(Required action): Exactly the lines from the start of the data through the line containing "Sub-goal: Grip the" should be output, with both ends kept and nothing added.

(Extracted records)
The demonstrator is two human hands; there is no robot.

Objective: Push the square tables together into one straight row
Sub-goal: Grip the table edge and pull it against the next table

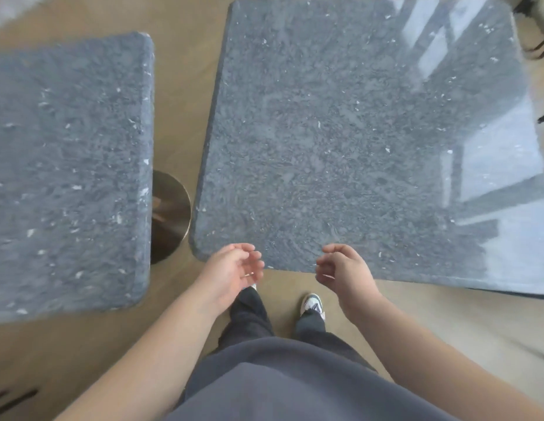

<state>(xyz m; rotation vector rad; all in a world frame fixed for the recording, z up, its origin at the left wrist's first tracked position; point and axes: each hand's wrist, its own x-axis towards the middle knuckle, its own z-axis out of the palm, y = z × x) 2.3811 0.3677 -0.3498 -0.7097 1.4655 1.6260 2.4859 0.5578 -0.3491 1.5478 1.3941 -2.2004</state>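
The right-hand table (355,132), a square slab of dark grey speckled stone with rounded corners and a polished face that mirrors the window on its far right side, stands straight in front of the person, its near edge just ahead of their feet. The left-hand table (67,171), same stone and same shape, sits just beside it across a strip of bare tan floor (179,110), and the gap is not even: it narrows toward the near end, so the two tops are a little out of square with each other. Under the left table's edge a round brass-coloured pedestal base (170,214) pokes into that gap. Both hands hover at the near edge of the right-hand table, gripping nothing; the left hand (231,271) has its fingers loosely curled and its palm turned inward near the table's near-left corner, and the right hand (343,271) is likewise half-curled and empty (whether a fingertip brushes the stone I cannot tell). To close the gap well, I would judge the grip wants to be on the edge itself with hands spread wider, pushing sideways to the left and swinging the far end in more than the near, slowly, since stone on a pedestal looks heavy and could tip or knock edges.
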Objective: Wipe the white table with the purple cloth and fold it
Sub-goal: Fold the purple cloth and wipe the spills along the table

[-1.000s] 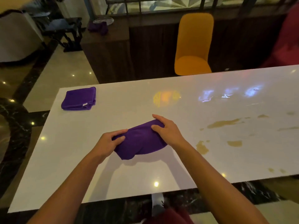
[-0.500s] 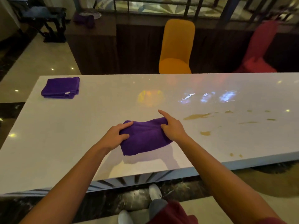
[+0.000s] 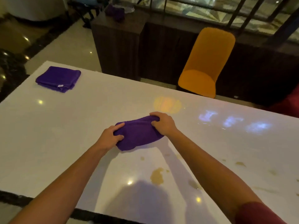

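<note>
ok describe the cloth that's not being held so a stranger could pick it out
Start at the white table and go to its far left corner. The folded purple cloth lies flat there with a small white tag, untouched, unlike the bunched cloth gripped by both hands mid-table.

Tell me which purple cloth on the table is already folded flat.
The purple cloth near the far left corner: it lies squared and untouched. The other cloth is bunched mid-table, gripped by the left hand and right hand.
</note>
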Action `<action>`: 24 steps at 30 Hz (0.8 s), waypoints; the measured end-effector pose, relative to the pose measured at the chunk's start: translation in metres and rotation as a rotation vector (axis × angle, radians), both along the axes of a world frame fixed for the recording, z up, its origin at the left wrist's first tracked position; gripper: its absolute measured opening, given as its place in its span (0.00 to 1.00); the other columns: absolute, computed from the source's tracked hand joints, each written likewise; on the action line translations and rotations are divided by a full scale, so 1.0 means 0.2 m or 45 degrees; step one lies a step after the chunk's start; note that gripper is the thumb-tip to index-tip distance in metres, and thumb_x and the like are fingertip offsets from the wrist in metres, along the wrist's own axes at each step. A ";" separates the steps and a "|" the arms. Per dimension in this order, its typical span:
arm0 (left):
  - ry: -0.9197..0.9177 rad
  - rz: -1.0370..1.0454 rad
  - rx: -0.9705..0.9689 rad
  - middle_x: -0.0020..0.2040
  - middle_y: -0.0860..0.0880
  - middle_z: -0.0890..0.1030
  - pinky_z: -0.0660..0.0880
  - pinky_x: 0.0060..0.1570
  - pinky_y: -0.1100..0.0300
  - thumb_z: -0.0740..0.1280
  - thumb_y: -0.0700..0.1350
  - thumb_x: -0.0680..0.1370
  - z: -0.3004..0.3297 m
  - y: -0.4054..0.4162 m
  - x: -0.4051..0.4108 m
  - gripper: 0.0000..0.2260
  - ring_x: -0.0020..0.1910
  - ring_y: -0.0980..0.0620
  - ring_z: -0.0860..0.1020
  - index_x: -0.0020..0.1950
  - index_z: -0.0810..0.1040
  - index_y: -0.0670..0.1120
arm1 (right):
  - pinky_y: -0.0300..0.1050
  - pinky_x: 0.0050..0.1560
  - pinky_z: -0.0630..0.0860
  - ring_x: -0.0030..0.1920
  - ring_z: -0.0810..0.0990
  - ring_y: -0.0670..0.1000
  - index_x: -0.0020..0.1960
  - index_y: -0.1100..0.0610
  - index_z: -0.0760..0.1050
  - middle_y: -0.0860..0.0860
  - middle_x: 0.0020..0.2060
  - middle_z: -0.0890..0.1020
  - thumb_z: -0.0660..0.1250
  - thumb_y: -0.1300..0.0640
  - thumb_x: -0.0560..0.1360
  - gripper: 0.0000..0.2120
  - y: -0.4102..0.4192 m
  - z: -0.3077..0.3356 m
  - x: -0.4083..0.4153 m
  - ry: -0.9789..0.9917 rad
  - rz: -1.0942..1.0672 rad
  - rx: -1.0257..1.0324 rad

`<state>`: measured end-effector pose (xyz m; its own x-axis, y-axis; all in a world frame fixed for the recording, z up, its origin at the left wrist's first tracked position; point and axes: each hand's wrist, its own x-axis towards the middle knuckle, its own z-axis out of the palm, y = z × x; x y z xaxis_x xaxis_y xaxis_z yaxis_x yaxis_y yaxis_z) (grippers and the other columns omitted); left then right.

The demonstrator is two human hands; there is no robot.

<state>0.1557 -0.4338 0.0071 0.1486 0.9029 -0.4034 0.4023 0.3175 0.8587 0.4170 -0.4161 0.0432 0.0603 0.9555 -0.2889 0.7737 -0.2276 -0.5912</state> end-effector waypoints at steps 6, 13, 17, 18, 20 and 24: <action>0.144 0.424 -0.104 0.66 0.40 0.80 0.76 0.61 0.52 0.71 0.37 0.79 -0.21 0.03 0.29 0.21 0.59 0.44 0.80 0.72 0.76 0.41 | 0.58 0.70 0.73 0.72 0.73 0.61 0.82 0.50 0.61 0.54 0.77 0.72 0.67 0.50 0.81 0.31 0.41 -0.24 0.10 -0.252 -0.071 0.066; 1.183 -0.034 0.057 0.84 0.41 0.50 0.49 0.78 0.39 0.59 0.72 0.77 -0.43 -0.12 0.17 0.42 0.83 0.39 0.46 0.84 0.52 0.51 | 0.69 0.81 0.46 0.84 0.47 0.65 0.84 0.53 0.56 0.59 0.85 0.52 0.54 0.34 0.81 0.37 0.29 -0.56 -0.20 -0.478 0.289 0.095; 1.143 -0.162 -0.066 0.84 0.43 0.35 0.39 0.78 0.38 0.50 0.83 0.67 -0.51 -0.10 0.13 0.54 0.82 0.40 0.34 0.84 0.39 0.54 | 0.71 0.80 0.41 0.84 0.48 0.65 0.84 0.56 0.58 0.59 0.84 0.57 0.48 0.34 0.81 0.38 0.21 -0.66 -0.31 -0.582 0.519 0.120; 1.150 -0.168 -0.071 0.83 0.43 0.35 0.39 0.78 0.38 0.49 0.84 0.66 -0.52 -0.10 0.12 0.55 0.82 0.40 0.34 0.84 0.38 0.54 | 0.71 0.80 0.42 0.84 0.49 0.64 0.83 0.55 0.59 0.58 0.84 0.58 0.48 0.34 0.81 0.38 0.21 -0.68 -0.28 -0.572 0.579 0.159; 1.178 -0.175 -0.068 0.83 0.43 0.35 0.39 0.78 0.37 0.48 0.84 0.66 -0.53 -0.10 0.12 0.55 0.82 0.40 0.34 0.84 0.38 0.54 | 0.69 0.81 0.42 0.84 0.50 0.62 0.83 0.52 0.59 0.55 0.84 0.59 0.47 0.33 0.82 0.36 0.24 -0.70 -0.14 -0.562 0.713 0.256; 1.191 -0.153 -0.041 0.83 0.44 0.33 0.38 0.78 0.38 0.45 0.84 0.67 -0.54 -0.11 0.13 0.53 0.81 0.41 0.32 0.83 0.37 0.55 | 0.66 0.81 0.40 0.85 0.47 0.58 0.84 0.47 0.57 0.51 0.85 0.56 0.48 0.32 0.83 0.34 0.35 -0.69 0.23 -0.638 0.602 0.295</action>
<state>0.1822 -0.4553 -0.1016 -0.1568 0.8888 -0.4306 0.9553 0.2472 0.1623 0.4628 -0.3467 -0.0954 -0.3024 0.9453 -0.1223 0.9489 0.2864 -0.1326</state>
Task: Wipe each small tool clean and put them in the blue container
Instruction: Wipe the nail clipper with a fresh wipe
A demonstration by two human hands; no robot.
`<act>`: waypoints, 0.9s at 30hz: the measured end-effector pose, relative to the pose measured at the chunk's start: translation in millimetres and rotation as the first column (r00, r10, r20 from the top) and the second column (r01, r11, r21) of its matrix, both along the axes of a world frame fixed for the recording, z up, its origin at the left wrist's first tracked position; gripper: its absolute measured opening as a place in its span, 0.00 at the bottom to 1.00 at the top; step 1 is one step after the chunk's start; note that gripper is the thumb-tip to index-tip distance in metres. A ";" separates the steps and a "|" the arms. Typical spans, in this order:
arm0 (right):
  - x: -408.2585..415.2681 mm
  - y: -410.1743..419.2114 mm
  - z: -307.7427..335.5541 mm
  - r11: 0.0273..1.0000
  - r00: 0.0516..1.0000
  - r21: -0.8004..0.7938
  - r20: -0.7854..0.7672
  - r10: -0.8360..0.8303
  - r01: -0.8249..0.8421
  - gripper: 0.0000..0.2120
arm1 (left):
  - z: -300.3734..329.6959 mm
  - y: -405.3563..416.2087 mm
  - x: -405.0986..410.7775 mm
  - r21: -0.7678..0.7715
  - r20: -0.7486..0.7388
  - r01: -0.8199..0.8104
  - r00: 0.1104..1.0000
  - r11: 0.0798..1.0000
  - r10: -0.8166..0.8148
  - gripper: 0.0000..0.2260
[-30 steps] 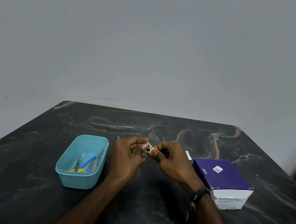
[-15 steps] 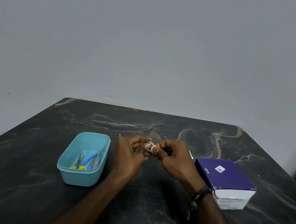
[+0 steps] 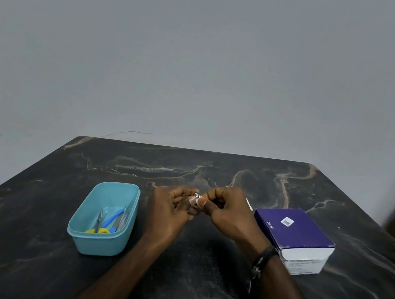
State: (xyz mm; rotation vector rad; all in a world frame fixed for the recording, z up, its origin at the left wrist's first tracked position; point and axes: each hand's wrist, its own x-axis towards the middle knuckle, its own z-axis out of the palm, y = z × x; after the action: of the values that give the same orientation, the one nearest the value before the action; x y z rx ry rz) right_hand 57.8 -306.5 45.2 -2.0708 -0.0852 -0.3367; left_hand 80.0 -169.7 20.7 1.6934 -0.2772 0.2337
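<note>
Right now your left hand (image 3: 168,209) and right hand (image 3: 226,212) meet above the dark marble table (image 3: 20,250), fingers curled, pinching a small metal tool (image 3: 196,196) and a pale wipe (image 3: 193,201) between them; which hand holds which I cannot tell. Just left of your left hand sits the blue container (image 3: 99,242), holding yellow-handled scissors (image 3: 98,229), a blue-handled tool (image 3: 112,217) and slim metal pieces (image 3: 122,220). Near your right wrist lies a closed purple-and-white box (image 3: 292,231), with a white scrap (image 3: 249,204) behind it.
</note>
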 end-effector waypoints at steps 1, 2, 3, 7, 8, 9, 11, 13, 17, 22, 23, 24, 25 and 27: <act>0.6 0.0 0.2 1.000 1.000 0.005 0.001 0.001 -0.001 0.06 | 0.0 -0.3 0.6 -0.006 0.001 -0.008 1.000 1.000 0.008 0.08; 1.1 -0.1 0.0 1.000 1.000 0.009 0.003 -0.001 0.001 0.07 | 0.3 -0.1 1.6 -0.021 0.001 -0.020 1.000 1.000 0.020 0.08; 1.5 -0.3 0.1 1.000 1.000 0.009 0.004 -0.005 0.005 0.07 | 0.5 0.3 2.5 -0.048 0.003 -0.031 1.000 0.998 0.031 0.08; -0.2 -1.9 0.3 0.998 1.000 -0.055 -0.014 0.006 -0.006 0.07 | 3.4 4.1 3.5 -0.110 0.038 -0.079 0.996 0.991 0.084 0.08; -0.4 -2.2 -0.4 0.998 1.000 -0.064 -0.020 0.004 -0.006 0.07 | 4.2 4.9 3.3 -0.123 0.037 -0.083 0.995 0.989 0.088 0.08; -0.2 -2.6 -1.0 0.998 1.000 -0.066 -0.024 0.000 -0.001 0.07 | 4.3 5.5 3.6 -0.129 0.032 -0.082 0.996 0.988 0.087 0.07; 0.5 -2.4 -1.4 0.998 1.000 -0.058 -0.022 -0.007 0.006 0.07 | 3.4 6.1 4.7 -0.111 0.031 -0.080 0.996 0.991 0.084 0.07; 1.0 -1.2 -1.7 0.999 1.000 -0.040 -0.011 -0.010 0.010 0.07 | 1.9 5.7 5.0 -0.062 0.030 -0.069 0.997 0.996 0.071 0.06; 1.9 -1.1 -2.3 1.000 1.000 -0.011 0.001 0.007 -0.006 0.07 | 1.6 1.6 1.4 0.067 0.026 -0.021 0.999 0.998 0.019 0.08; 4.4 -2.3 -3.3 0.998 0.997 -0.027 -0.053 0.051 -0.053 0.10 | 4.1 4.8 1.5 0.153 0.122 -0.055 0.992 0.987 0.037 0.09; 4.2 -3.5 -3.1 0.998 0.996 -0.028 -0.068 0.060 -0.062 0.11 | 4.3 5.5 1.7 0.198 0.150 -0.055 0.988 0.979 0.025 0.09; 3.7 -5.0 -2.8 0.997 0.994 -0.027 -0.080 0.068 -0.070 0.11 | 4.6 6.1 1.4 0.240 0.168 -0.048 0.986 0.969 0.008 0.10; 3.2 -6.6 -2.3 0.997 0.994 -0.026 -0.087 0.070 -0.072 0.11 | 5.2 6.6 0.6 0.272 0.176 -0.035 0.984 0.962 -0.014 0.10; 2.3 -10.2 -1.3 0.998 0.995 -0.015 -0.086 0.055 -0.056 0.09 | 5.1 7.2 1.3 0.306 0.179 0.002 0.982 0.952 -0.059 0.11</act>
State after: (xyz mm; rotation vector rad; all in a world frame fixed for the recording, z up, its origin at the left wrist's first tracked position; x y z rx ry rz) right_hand 60.0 -316.7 43.9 -2.0933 -0.0940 -0.2134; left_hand 81.3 -162.5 25.7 1.9740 -0.4996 0.3408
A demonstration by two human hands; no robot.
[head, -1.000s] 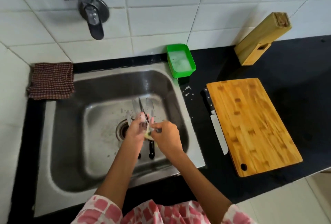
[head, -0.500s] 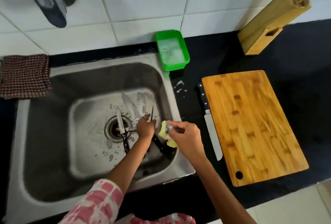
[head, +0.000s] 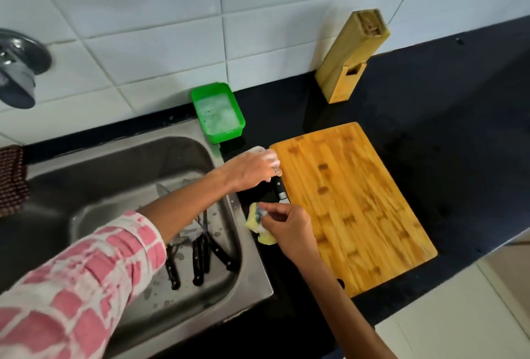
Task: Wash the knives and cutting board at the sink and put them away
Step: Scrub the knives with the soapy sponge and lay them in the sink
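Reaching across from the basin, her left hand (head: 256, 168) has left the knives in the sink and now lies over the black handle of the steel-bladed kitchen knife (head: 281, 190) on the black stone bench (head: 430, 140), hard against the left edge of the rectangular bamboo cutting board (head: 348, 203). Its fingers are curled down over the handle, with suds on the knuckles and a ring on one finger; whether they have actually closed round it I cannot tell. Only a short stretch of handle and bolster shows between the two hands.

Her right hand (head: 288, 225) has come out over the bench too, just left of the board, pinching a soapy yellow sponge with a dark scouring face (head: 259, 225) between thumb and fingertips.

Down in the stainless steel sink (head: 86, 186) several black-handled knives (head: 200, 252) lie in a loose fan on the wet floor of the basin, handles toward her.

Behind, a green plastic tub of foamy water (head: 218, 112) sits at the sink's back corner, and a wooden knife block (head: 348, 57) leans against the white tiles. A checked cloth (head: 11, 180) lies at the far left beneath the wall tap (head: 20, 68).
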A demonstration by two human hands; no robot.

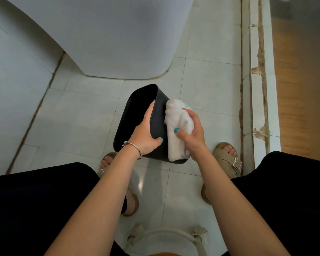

(Answer):
The demonstrator is two human hands; there is no robot.

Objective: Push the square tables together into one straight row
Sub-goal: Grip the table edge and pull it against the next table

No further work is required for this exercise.